Marc Dohan: Marc Dohan is the Executive Director of the Twin Cities Community Development Corporation. Under Mr. Dohan's leadership, the TCCDC has been a powerful agent for neighborhood stabilization. Most recently, working in Fitchburg's Elm Street neighborhood, the organization has built and rehabbed over 60 units of housing. Acquiring properties that were either in foreclosure or receivership and working with residents to create neighborhood assets and increase home ownership, Mr. Dohan and TCCDC have played a pivotal role transforming a vulnerable neighborhood.
O'Connell Companies: Holyoke-based O'Connell Companies is renowned for their work on large and technically complex projects. As the first private developer to invest in WPI's Gateway Park, they have joined a small class of firms with the vision and risk tolerance to execute on truly transformative projects. The O'Connell Companies addition of 92,000 square feet of commercial space complements public and institutional investments in the area. Together, these coordinated projects are changing a once-blighted area near Lincoln Square into a growing mixed-use district.
The Merrimack Valley Sandbox: The mission of the Sandbox is to boost the economic and social well-being of greater Lowell and Lawrence by advancing entrepreneurship and innovation. The Sandbox fosters entrepreneurship among diverse populations of residents and workers in the Merrimack Valley including high school and college students, adults, and non-English speakers. The Sandbox runs dozens of programs including workshops, pitch contests, entrepreneur meetups, themed mixers, and twice annual accelerator programs. Through these programs, the Sandbox leverages hundreds of volunteers from the business, non profit, government, and educational communities to serve as mentors, teachers, sponsors, and judges.
Mary Waldron: As the Executive Director of Brockton 21st Century Corporation, Ms. Waldron played a pivotal role facilitating two major downtown redevelopment projects: the transformation of the Knight building into the Station Lofts by Capstone Communities and the rebuilding of the Enterprise Block by Trinity Financial. Both projects are within walking distance of the Brockton commuter rail station. Capstone's adaptive reuse of an old industrial building (where the catcher's mitt was invented) was Brockton's first use of the historic tax credit.

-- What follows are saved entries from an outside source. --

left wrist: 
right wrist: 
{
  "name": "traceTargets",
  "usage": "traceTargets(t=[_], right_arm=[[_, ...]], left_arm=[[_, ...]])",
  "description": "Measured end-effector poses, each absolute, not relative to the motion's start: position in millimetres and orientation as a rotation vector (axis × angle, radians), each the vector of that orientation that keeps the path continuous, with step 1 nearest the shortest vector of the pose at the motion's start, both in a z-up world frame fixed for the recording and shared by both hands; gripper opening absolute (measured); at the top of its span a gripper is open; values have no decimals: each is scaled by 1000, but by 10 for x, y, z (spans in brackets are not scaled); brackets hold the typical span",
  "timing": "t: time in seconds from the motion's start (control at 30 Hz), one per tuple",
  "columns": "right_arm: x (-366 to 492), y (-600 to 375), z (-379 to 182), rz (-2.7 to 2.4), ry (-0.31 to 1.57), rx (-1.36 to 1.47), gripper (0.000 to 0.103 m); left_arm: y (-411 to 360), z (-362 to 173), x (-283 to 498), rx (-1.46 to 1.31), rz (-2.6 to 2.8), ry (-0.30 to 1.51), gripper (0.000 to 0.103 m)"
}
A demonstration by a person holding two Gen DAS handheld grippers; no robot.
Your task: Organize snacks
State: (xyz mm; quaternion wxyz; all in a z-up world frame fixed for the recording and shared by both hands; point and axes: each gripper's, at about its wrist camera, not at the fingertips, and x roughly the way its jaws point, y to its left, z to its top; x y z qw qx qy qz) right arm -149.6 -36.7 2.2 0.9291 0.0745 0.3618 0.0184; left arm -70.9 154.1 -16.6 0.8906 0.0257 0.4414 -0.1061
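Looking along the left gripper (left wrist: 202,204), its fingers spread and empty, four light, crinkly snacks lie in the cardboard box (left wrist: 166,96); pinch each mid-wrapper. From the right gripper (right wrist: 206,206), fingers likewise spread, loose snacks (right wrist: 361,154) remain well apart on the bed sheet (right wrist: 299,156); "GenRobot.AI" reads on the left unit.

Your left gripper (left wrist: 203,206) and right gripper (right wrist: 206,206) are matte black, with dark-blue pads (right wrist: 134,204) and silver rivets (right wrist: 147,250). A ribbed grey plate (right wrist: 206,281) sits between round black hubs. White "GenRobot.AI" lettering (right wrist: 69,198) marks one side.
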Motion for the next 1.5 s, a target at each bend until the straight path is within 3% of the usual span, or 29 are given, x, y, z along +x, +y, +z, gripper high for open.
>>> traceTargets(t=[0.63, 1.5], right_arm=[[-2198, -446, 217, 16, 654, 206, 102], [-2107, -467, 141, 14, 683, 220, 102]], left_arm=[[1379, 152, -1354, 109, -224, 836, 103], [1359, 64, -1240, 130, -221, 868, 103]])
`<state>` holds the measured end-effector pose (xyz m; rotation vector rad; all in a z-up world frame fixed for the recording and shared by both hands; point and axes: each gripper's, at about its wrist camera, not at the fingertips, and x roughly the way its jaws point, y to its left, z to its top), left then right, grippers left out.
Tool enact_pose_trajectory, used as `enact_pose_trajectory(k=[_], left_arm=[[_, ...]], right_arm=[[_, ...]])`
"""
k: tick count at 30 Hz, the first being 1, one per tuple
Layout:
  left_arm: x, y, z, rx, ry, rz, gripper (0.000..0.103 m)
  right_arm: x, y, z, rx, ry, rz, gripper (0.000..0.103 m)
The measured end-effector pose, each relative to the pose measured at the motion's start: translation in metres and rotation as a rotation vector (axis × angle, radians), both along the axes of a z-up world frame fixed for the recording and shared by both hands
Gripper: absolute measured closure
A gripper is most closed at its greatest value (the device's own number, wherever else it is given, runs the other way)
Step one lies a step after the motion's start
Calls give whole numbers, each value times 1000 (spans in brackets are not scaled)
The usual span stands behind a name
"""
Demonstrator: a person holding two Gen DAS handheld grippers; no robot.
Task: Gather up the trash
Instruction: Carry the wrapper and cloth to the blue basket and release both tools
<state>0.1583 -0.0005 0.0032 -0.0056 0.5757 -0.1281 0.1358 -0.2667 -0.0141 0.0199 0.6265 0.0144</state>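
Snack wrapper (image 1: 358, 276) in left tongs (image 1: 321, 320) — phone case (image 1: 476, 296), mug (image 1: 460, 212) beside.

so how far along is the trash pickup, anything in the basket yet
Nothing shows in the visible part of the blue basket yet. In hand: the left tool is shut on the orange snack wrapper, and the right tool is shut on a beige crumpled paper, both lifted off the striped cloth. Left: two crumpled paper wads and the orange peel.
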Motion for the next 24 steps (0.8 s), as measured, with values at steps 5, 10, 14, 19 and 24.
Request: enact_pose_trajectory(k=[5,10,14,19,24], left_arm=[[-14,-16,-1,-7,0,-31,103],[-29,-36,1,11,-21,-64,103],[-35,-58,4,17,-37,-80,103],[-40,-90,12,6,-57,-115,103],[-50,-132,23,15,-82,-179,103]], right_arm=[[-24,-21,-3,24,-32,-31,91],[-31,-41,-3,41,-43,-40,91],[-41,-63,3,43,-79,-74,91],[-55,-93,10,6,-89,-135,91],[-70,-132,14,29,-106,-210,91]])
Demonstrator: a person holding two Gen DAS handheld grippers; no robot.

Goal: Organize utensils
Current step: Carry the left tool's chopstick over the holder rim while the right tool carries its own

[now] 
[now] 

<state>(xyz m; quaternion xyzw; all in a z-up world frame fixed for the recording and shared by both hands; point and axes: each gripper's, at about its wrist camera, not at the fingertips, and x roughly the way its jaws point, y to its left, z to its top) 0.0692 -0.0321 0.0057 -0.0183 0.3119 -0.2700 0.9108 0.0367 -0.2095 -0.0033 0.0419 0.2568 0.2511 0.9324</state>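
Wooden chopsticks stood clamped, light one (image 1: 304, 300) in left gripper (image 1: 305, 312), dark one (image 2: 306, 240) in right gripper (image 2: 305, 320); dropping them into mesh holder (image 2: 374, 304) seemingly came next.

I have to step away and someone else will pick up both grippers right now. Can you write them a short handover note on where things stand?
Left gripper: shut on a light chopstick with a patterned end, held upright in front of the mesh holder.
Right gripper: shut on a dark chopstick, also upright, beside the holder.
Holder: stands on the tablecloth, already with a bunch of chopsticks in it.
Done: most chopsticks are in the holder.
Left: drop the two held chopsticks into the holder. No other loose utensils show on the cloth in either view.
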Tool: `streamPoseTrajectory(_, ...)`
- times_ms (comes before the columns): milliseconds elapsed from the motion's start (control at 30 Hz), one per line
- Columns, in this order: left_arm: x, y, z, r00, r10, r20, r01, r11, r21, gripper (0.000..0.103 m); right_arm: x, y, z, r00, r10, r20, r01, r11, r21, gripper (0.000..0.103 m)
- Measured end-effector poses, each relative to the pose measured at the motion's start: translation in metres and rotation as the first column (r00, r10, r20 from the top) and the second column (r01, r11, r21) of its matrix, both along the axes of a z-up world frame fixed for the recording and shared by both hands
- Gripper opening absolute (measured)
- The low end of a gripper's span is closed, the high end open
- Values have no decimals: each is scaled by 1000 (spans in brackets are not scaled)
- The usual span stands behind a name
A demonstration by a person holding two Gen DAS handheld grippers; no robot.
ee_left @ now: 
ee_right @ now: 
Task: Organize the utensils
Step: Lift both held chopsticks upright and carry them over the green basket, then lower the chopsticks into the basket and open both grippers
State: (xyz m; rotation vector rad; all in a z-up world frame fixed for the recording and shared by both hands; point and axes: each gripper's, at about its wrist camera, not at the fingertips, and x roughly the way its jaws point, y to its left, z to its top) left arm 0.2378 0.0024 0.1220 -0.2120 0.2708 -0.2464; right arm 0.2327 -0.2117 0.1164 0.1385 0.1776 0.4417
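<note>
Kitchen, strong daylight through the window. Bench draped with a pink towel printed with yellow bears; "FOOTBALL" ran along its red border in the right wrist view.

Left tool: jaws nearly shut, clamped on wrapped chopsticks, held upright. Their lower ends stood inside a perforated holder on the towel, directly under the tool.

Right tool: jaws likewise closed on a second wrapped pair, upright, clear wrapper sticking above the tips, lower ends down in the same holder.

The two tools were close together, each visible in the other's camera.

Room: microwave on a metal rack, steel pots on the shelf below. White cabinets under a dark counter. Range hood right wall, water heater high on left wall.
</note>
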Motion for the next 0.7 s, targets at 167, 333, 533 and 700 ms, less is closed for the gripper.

Armando Feliciano and Jay Minkarah: Armando Feliciano is a longtime Springfield community leader and Chairman of the Springfield Redevelopment Authority. After the 2011 tornado destroyed Mr. Feliciano's home, he strove not only to rebuild his own property, but to also foster a collaborative partnership between the SRA and DevelopSpringfield, a newly formed public-private economic development organization. As the first CEO of DevelopSpringfield, Jay Minkarah has devoted enormous energy to this joint effort. The opportunity their collaboration has produced is embodied in the Rebuild Springfield Plan - an ambitious, forward-thinking blueprint for the city's future that the SRA and DevelopSpringfield are now working together to implement.